ASSIGNMENT:
Could you transcribe the whole listing, keeping every line exactly the same?

COLLECTED MATERIAL:
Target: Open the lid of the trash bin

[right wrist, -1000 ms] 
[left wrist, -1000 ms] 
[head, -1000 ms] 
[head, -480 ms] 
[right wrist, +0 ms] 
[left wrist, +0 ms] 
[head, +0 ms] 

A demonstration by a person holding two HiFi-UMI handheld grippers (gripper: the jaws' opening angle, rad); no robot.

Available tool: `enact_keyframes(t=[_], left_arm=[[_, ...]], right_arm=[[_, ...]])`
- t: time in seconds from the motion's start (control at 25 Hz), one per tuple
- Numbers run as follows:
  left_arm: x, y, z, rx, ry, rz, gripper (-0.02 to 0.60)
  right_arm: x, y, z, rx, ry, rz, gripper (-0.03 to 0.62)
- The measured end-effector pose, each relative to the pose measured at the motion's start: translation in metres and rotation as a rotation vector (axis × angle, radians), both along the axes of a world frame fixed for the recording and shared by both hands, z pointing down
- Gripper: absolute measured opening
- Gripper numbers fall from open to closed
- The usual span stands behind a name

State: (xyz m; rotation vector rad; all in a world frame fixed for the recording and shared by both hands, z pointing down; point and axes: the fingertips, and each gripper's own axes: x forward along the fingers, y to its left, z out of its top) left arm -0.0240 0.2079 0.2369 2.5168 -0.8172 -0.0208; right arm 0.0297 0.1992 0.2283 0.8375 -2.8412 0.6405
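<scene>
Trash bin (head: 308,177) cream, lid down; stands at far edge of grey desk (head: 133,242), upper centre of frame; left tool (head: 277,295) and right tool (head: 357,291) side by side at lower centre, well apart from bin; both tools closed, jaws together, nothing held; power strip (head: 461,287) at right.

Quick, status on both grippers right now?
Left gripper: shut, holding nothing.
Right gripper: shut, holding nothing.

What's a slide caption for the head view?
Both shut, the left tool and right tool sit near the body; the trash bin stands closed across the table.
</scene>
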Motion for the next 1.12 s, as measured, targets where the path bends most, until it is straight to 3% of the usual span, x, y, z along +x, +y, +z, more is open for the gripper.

WRITTEN REPLY:
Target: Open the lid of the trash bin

[right wrist, -1000 ms] 
[left wrist, -1000 ms] 
[head, -1000 ms] 
[head, -480 ms] 
[right wrist, +0 ms] 
[left wrist, +0 ms] 
[head, +0 ms] 

A demonstration by a person holding two HiFi-UMI handheld grippers (gripper: the jaws' opening angle, rad); no robot.

Available tool: `enact_keyframes(t=[_], left_arm=[[_, ...]], right_arm=[[_, ...]])`
- t: time in seconds from the motion's start (control at 25 Hz), one per tuple
- Numbers run as follows:
  left_arm: x, y, z, rx, ry, rz, gripper (-0.02 to 0.60)
  right_arm: x, y, z, rx, ry, rz, gripper (-0.03 to 0.62)
- The measured end-effector pose, each relative to the pose measured at the motion's start: translation in metres and rotation as a rotation vector (axis × angle, radians), both along the axes of a world frame fixed for the recording and shared by both hands, z pointing down
- Gripper: absolute measured opening
- Gripper numbers fall from open to closed
- The usual span stands behind a name

State: (xyz m; rotation vector rad; all in a world frame fixed for the recording and shared by both hands, z pointing down; point and axes: the fingertips, and each gripper's own axes: x forward along the fingers, y to its left, z out of its top) left arm -0.0240 0.2079 0.2369 2.5168 -0.8172 -0.0208; right arm 0.0297 0.1992 0.2283 0.8375 -2.8412 0.6405
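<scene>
Trash bin (head: 308,177) cream, lid down; stands at far edge of grey desk (head: 133,242), upper centre of frame; left tool (head: 277,295) and right tool (head: 357,291) side by side at lower centre, well apart from bin; both tools closed, jaws together, nothing held; power strip (head: 461,287) at right.

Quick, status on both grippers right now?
Left gripper: shut, holding nothing.
Right gripper: shut, holding nothing.

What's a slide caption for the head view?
Both shut, the left tool and right tool sit near the body; the trash bin stands closed across the table.
</scene>
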Motion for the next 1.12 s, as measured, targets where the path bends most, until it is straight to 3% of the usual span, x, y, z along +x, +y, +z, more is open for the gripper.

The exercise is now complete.